If you’re planning a short break or weekend trip to France I would recommend Lille as a great place to visit. This major town in northern France has undergone a major rebirth in recent years. Once known as “The Manchester of France”, this former textile powerhouse went through a period of serious decline until the 1980’s. Its resurgence has been so great that in 2004 it was crowned the European Capital of Culture.
Lille’s historic buildings have been given a new lease of life and these exquisitely charming, characterful buildings cannot fail to impress its visitors. The thing that struck me most on my first visit to Lille is how totally different it is to other big French cities like Paris and Nice. It has many red brick Flemish style buildings which are incredibly ornate.
Top Attractions in Lille
The best place to start enjoying the stunning architecture is La Grand Place (Main Square). This is situated in what is known as the “old centre“, an area containing many 17th and 18th century town houses and other fascinating buildings.
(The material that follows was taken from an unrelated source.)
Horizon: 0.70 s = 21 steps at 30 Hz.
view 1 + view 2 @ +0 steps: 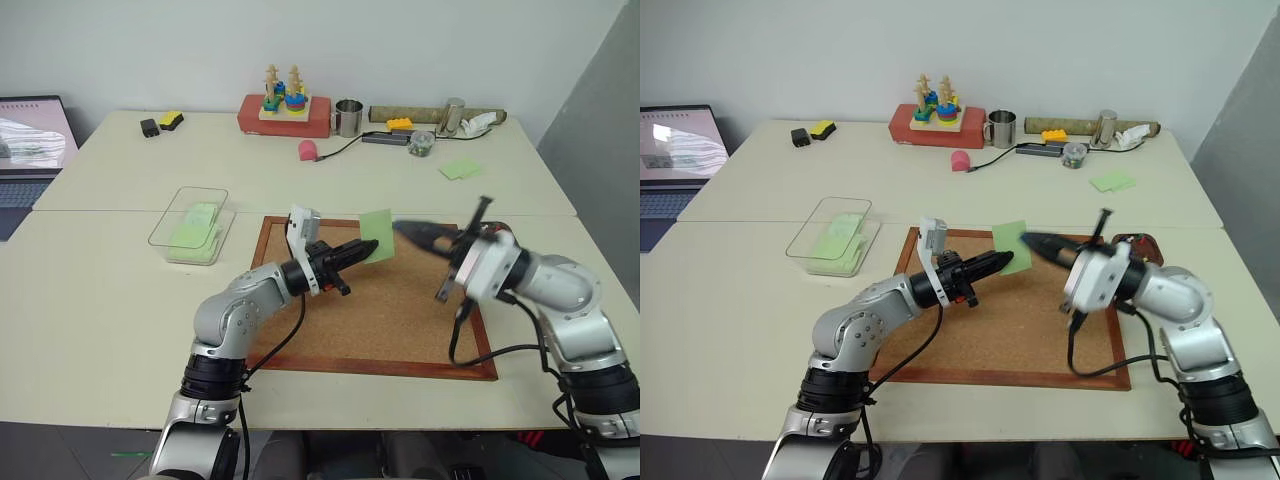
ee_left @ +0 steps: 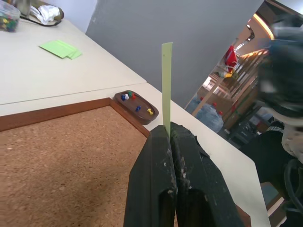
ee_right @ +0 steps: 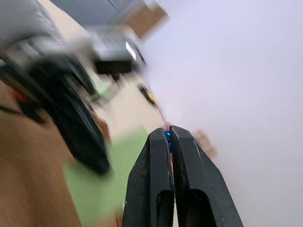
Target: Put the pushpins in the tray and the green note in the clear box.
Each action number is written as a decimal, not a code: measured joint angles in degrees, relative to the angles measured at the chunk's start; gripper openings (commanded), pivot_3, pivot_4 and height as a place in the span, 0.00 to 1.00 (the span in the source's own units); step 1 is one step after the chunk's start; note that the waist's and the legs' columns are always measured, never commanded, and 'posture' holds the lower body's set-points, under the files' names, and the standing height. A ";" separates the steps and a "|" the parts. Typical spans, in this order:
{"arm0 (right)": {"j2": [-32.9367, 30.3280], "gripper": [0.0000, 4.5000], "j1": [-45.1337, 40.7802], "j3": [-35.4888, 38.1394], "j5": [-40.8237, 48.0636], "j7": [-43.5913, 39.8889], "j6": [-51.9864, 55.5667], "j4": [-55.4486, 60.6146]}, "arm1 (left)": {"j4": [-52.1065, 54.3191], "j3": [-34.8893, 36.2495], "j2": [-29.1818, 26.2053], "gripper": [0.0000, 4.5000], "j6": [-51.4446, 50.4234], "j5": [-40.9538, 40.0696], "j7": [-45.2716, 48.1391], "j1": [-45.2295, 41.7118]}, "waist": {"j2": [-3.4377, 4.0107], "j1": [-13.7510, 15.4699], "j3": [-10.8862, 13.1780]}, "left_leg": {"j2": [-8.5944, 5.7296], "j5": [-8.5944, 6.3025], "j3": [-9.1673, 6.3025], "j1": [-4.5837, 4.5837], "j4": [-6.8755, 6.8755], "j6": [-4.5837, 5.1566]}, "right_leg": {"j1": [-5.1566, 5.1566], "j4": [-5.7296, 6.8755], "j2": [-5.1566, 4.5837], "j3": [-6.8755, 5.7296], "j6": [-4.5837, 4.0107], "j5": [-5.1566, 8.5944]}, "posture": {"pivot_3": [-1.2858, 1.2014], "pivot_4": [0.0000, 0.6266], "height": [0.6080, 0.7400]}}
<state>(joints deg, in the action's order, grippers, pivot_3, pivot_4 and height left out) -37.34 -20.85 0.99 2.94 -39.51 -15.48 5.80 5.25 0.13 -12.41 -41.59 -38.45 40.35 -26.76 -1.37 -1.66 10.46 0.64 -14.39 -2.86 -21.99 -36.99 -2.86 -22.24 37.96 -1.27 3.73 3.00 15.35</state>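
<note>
The green note (image 1: pixel 378 234) stands on edge above the cork board (image 1: pixel 380 320), with my left gripper (image 1: pixel 372 247) shut on its lower edge; the left wrist view shows the note (image 2: pixel 166 85) rising from the closed fingertips. Just right of the note, my right gripper (image 1: pixel 400 229) points at it, shut on a tiny blue pushpin (image 3: pixel 167 136) at its tips. In the left wrist view, the dark brown tray (image 2: pixel 130 111) sits off the board's right corner and holds several pushpins (image 2: pixel 138 108). Further left on the table stands the clear box (image 1: pixel 163 220), with pale green paper in it.
Along the back of the table stand a red box with a wooden toy (image 1: pixel 285 112), a metal cup (image 1: pixel 348 117), a jar of pins (image 1: pixel 421 143), pale green papers (image 1: pixel 460 168) and a cable. A laptop (image 1: pixel 30 140) sits at far left.
</note>
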 measured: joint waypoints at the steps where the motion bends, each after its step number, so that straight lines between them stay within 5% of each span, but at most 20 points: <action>1: -0.55 0.00 0.03 0.98 -1.33 1.67 2.05 -1.87 | 1.34 0.56 -0.96 0.01 -0.81 -0.89 0.07 0.47 | 0.00 0.00 0.00 | 0.01 0.00 0.00 0.00 0.01 0.00 | -0.01 0.00 0.01 0.00 0.00 0.00 | 0.52 0.24 1.00; 5: -3.07 0.00 0.59 4.60 -6.10 7.47 11.40 -12.36 | 8.75 2.28 -6.28 0.01 -4.39 -4.35 1.43 2.69 | 0.02 -0.10 0.01 | 0.02 0.00 0.05 0.00 0.04 0.01 | -0.04 0.00 0.02 0.04 -0.02 0.02 | 0.52 0.24 1.00; 12: -4.18 0.00 -1.52 2.44 -10.51 9.75 10.21 -27.98 | 11.78 1.92 -7.69 0.01 -5.73 -5.57 1.24 4.26 | 0.02 -0.23 0.01 | 0.00 0.00 0.12 0.02 0.01 0.01 | -0.03 0.01 0.01 0.11 -0.02 0.02 | 0.52 0.24 1.00; 21: -3.33 0.43 -3.12 1.69 -10.51 9.61 8.91 -35.22 | 12.74 1.52 -7.70 0.00 -5.72 -5.64 0.24 4.62 | 0.02 -0.23 0.01 | 0.00 0.00 0.12 0.01 0.01 0.01 | -0.02 0.00 0.02 0.12 -0.02 0.02 | 0.52 0.24 1.00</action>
<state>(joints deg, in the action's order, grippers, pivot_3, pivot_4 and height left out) -40.67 -23.97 2.68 -7.57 -29.90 -6.57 -29.42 17.98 1.64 -20.12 -47.31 -44.08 40.59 -22.15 -1.35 -1.88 10.47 0.64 -14.40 -2.73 -21.98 -36.98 -2.85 -22.26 37.95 -1.25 3.85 2.99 15.37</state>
Just wandering around the narrow, cobbled streets you will discover the real Flemish soul of this French city.
The Vieille Bourse is the most significant building in La Grand Place. This former stock exchange was built by Julien Destrée in 1653. It is made up of 24 identical houses which are situated around a courtyard which now serves as a central meeting place.
Once you’ve taken in the splendour of the city’s streets you could always take a trip to the fabulous Palais des Beaux-Arts. The museum of fine arts is regarded as the second largest to the Louvre and houses an impressive permanent collection of European paintings, together with a large sculpture gallery and an extensive collection of drawings and ceramics.
On the first floor there are ten rooms containing over 650 paintings with works by Rubens, Delacroix, Géricault, Corot and Courbet to be enjoyed.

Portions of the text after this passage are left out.